AIM OF THE TASK =>
Reproduce the material that follows, please, but only from its first line to the line containing "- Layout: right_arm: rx", inclusive.

EXERCISE DATA =>
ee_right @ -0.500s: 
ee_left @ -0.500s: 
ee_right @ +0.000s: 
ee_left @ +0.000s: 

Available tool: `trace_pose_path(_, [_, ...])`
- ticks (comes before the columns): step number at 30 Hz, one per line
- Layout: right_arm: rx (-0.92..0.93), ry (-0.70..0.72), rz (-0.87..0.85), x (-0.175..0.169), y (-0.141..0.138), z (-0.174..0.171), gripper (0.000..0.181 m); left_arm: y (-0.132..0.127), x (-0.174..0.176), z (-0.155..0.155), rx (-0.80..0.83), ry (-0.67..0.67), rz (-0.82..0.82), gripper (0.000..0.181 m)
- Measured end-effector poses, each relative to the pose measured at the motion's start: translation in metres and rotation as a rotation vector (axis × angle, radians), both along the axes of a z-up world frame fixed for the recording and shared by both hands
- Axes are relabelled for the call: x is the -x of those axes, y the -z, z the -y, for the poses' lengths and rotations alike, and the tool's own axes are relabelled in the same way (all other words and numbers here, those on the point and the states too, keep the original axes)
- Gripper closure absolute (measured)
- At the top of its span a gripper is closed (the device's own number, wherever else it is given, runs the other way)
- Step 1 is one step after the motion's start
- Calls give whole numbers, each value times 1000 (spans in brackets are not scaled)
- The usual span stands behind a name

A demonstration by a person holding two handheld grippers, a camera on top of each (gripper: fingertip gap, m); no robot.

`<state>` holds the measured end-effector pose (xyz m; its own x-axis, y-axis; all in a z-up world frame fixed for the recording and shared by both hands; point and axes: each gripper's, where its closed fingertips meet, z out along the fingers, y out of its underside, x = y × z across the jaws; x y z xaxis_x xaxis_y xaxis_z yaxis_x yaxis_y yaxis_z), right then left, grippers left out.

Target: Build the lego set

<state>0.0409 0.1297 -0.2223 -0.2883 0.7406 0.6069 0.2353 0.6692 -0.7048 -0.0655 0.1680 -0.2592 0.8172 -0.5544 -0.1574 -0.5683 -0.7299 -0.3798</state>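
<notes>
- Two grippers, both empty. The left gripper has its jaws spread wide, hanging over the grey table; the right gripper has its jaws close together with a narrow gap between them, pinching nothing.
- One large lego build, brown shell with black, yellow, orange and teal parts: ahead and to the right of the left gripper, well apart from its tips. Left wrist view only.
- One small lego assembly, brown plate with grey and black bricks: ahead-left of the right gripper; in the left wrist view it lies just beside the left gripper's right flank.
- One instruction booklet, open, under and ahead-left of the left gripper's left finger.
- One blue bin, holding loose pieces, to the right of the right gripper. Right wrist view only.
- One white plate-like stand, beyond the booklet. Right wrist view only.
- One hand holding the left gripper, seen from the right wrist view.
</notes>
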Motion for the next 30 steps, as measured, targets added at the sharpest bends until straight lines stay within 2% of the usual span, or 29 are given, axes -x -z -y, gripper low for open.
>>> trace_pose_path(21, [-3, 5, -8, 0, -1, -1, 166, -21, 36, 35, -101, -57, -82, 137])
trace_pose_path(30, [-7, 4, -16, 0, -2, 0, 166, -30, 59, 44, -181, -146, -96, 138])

ANSWER BOX =>
ee_right @ -0.500s: 
ee_left @ -0.500s: 
ee_right @ +0.000s: 
ee_left @ +0.000s: 

Available tool: `trace_pose_path(_, [_, ...])`
- ticks (comes before the columns): step number at 30 Hz, one per line
- Layout: right_arm: rx (-0.92..0.93), ry (-0.70..0.72), rz (-0.87..0.85), x (-0.175..0.169), y (-0.141..0.138), z (-0.174..0.171), gripper (0.000..0.181 m); left_arm: y (-0.132..0.127), x (-0.174..0.176), z (-0.155..0.155), rx (-0.80..0.83), ry (-0.67..0.67), rz (-0.82..0.82), gripper (0.000..0.181 m)

This finishes the output for the exercise.